More than a Memory
FROM AN OLD NOTEBOOK OF A TOURISM REPORTER
Old Traces for New Morals
It was a different way of living, loving, being happy and traveling. Everything was much poorer and much richer. You got more with less, it was somehow sweeter, more fulfilling and deeper. Although there was no talking about experts for all kinds of things, specialists and gurus, it seems that people knew much more about some simple and important things than they do today. Before us are four lovely stories with morals from different periods of the second half of the XX century. Can anything from them be applied in our time of boring pretentiousness?
By: Srba Janković
It seems that camps are trendy again. For a while now, the European roads towards the south and the warm seas have a growing number cars with tents on their roof or those pulling camping trailers. Tourists with this equipment say that with such vacations they are closer to nature. Perhaps the real reason is hiding in the wallet, as the financial analysts claim. Still, these pictures from the motorways bring back memories of the second half of the previous century, when spending summers in camps was a real hit...

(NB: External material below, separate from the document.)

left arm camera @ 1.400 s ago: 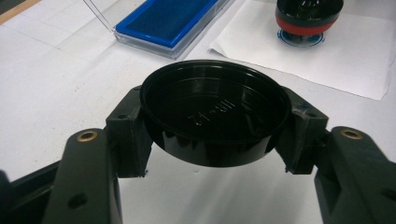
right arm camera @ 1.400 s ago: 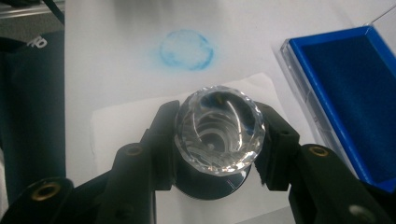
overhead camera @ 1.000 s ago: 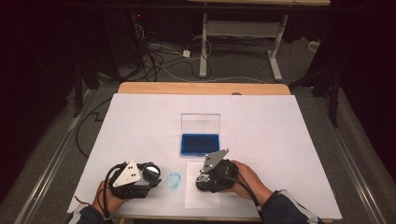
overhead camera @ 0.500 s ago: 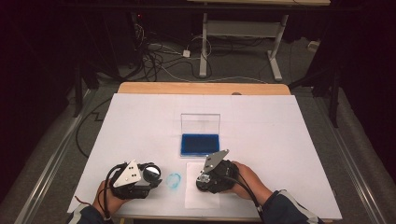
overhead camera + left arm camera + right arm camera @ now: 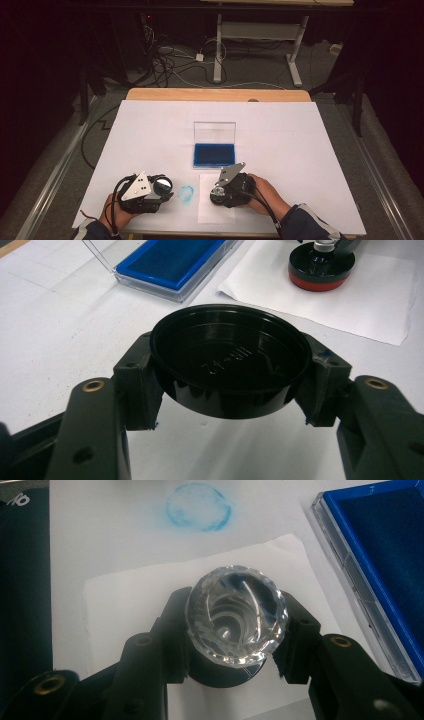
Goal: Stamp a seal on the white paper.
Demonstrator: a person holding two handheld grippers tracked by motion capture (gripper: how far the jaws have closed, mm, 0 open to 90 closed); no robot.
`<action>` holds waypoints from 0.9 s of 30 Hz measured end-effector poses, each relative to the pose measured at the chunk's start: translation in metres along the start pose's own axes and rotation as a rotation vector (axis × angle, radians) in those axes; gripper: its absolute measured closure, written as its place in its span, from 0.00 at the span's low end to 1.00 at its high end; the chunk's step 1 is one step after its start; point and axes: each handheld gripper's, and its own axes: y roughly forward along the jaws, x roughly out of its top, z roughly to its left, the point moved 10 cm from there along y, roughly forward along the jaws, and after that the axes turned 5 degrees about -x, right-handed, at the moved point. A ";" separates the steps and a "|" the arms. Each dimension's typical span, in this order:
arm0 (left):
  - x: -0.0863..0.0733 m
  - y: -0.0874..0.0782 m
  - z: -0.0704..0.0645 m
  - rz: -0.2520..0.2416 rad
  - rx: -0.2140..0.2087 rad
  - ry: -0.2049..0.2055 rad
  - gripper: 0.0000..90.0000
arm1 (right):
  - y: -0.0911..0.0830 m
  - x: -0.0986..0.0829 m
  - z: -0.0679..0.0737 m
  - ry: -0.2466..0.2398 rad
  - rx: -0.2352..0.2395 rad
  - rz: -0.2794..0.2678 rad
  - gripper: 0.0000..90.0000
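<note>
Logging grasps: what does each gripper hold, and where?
Left gripper: black round lid, clamped across its rim. Right gripper: stamp, gripped below its clear faceted knob.

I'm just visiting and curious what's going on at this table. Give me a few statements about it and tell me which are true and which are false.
1. The left gripper is clamped on a round black cap. True.
2. The right gripper holds a stamp with a clear faceted knob, standing on a white paper sheet. True.
3. The ink pad case is shut. False: its clear lid stands open behind the blue pad.
4. The blue ring mark is printed on the white paper sheet. False: it lies on the table cover, beside that sheet.
5. The stamp's base has a red band, seen from the left gripper view. True.
</note>
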 end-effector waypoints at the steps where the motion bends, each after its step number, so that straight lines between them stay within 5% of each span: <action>1: 0.000 0.000 0.000 -0.001 0.000 0.000 0.40 | 0.000 0.000 0.000 -0.005 -0.004 0.001 0.63; 27: 0.001 0.000 -0.001 -0.002 -0.005 0.000 0.40 | 0.003 -0.002 0.000 -0.006 -0.003 0.017 0.64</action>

At that time, the most prestigious camp for transiting tourists on the Corridor 10 was in Serbia, the entrance lobby of the Mediterranean (after sleeping over, it took one day most to reach the magical rivieras of the furthest South). That Serbian camp was very reputable and had good recommendations in the ”Michelin” guide, a kind of the campers’ holy book. It was managed according to the European Campers’ Association rules, but also offered at least ten unconventional conveniences, in the best manner of traditional Serbian hospitality. It was located on the 200th kilometer of the highway south of Belgrade, near Aleksinac, in a spacious grove on the right bank of the South Morava. Around it were a motel, two petrol stations, car mechanic, a restaurant with a garden under the branches of a hundred years old walnut tree, and an old mill in the river, as a balcony, if someone wishes to be close to the water or to fish.
Campers from Europe were first greeted with warm bread, salt, a glass of supreme brandy, a flower for ladies, a souvenir. They could pick for free anything they need for dinner in the garden and the plentiful orchard. Several washing machines were at their disposal (at least for the most necessary clothes for the following day and the trip to the sea). Guests here had doctors and specialists 24 hours a day. They could read their favorite newspaper with a day delay, because the camp was subscribed to the most famous dailies from almost all European capitals.

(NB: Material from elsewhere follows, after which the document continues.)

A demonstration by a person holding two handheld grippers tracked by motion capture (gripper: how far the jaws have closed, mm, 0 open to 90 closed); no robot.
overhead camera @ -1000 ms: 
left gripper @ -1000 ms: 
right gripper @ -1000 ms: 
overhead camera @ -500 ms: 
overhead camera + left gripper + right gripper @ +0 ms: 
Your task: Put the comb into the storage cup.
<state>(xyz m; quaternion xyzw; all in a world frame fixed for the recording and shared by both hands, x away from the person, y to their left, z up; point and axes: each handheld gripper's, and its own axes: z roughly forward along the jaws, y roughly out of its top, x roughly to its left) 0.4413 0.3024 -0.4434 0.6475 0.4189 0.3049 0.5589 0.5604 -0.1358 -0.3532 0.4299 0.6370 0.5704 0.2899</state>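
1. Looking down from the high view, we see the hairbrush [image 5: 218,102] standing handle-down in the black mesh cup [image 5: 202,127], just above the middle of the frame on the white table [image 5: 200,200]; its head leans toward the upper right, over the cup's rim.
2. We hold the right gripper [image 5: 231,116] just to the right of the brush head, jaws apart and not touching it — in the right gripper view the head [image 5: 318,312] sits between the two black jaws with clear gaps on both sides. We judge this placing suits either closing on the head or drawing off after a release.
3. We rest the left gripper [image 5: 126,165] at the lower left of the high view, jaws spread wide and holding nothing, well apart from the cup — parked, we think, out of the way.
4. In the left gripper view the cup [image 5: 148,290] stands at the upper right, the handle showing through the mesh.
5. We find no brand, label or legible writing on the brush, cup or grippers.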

The receptionists who entered the names of guests had, among other things, the obligation to take care if any guest of the camp was celebrating his or her birthday. Such guest would receive a cake, a bottle of wine and a souvenir.
If the car of any of the guests with reservations would break within a hundred kilometers from the camp, they would send the tow truck and mechanic for free. If any of the guests would wish to fish in the Morava, he or she would get a free license at the reception desk and if the catch was good, the cook would prepare the fish for free.

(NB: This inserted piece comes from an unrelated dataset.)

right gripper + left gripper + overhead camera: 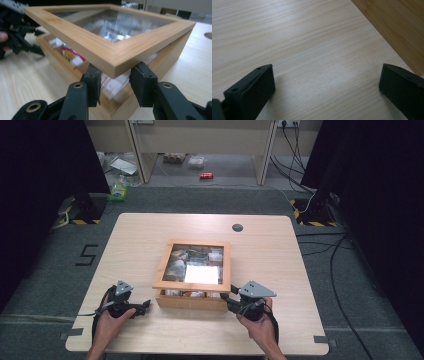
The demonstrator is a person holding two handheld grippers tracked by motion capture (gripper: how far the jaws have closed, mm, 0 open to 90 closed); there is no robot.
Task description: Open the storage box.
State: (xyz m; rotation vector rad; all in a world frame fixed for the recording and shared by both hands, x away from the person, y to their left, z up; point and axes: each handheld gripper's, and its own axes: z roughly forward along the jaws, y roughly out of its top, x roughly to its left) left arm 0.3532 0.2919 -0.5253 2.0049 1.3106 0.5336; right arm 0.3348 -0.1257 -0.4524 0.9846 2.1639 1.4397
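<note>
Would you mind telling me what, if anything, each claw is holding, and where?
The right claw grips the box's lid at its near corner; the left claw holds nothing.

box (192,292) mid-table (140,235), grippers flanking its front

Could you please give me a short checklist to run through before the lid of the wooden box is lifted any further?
1. Right gripper jaws set on either side of the lid's near corner: ok.
2. Jaws truly clamped on the lid: cannot tell.
3. Lid raised off the wooden box at the front: ok.
4. Left gripper open, over bare table, beside the box: ok.
5. Packets inside lie below the lid's path: ok.
6. Hinge at the back: cannot tell.
</note>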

The first reservations at the time were made by campers’ clubs. Later, as people began gaining confidence in the camp, the guests did it for themselves, for family members and friends. Thus the camp expanded, as well as the garden, orchard, beach on the Morava…
Today, in the place where this representative camp used to be is only a plot, a piece of land, and a story about a wiser way of attracting travelers from Europe than the ones offered by actual official concepts of tourism.
GOLD COIN
According to a very old custom in Serbia, a newly born baby is gifted with a gold coin. A baby in the house, a gold coin in the cradle – for health, luck and long life. Even the poorest ones never neglected this custom and never missed to mark the newly born with this symbolic act.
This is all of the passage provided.